- [Problem statement]
The answer is all of the data, repeated exactly.
(Given data begins)
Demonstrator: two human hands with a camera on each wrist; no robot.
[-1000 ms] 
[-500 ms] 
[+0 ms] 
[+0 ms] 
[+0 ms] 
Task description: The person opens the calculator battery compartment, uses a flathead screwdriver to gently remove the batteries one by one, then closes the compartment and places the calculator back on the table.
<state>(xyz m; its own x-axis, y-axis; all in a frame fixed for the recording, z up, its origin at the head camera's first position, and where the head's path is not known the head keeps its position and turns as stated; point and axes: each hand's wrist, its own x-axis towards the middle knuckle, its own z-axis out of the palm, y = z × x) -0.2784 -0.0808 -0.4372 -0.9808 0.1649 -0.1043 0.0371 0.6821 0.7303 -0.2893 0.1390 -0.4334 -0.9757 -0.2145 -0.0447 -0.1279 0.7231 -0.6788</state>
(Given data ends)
- [Worked solution]
Demonstrator: two human hands with a camera on each wrist; no robot.
[-1000 ms] 
[-500 ms] 
[+0 ms] 
[+0 ms] 
[+0 ms] 
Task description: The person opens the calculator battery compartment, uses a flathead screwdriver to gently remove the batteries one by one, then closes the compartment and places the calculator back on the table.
<state>(xyz m; its own x-axis, y-axis; all in a frame fixed for the recording, z up, its origin at the head camera's first position, and where the head's path is not known the head keeps its position and turns as stated; point and axes: each hand's wrist, its own x-axis towards the middle knuckle, its own z-axis out of the palm, y = z × x) -0.2784 -0.0808 -0.4372 -0.9808 0.1649 -0.1043 0.0371 0.6821 0.7303 -0.2893 0.1390 -0.4334 -0.9757 -0.2145 -0.0447 -0.1279 0.7231 -0.6788</state>

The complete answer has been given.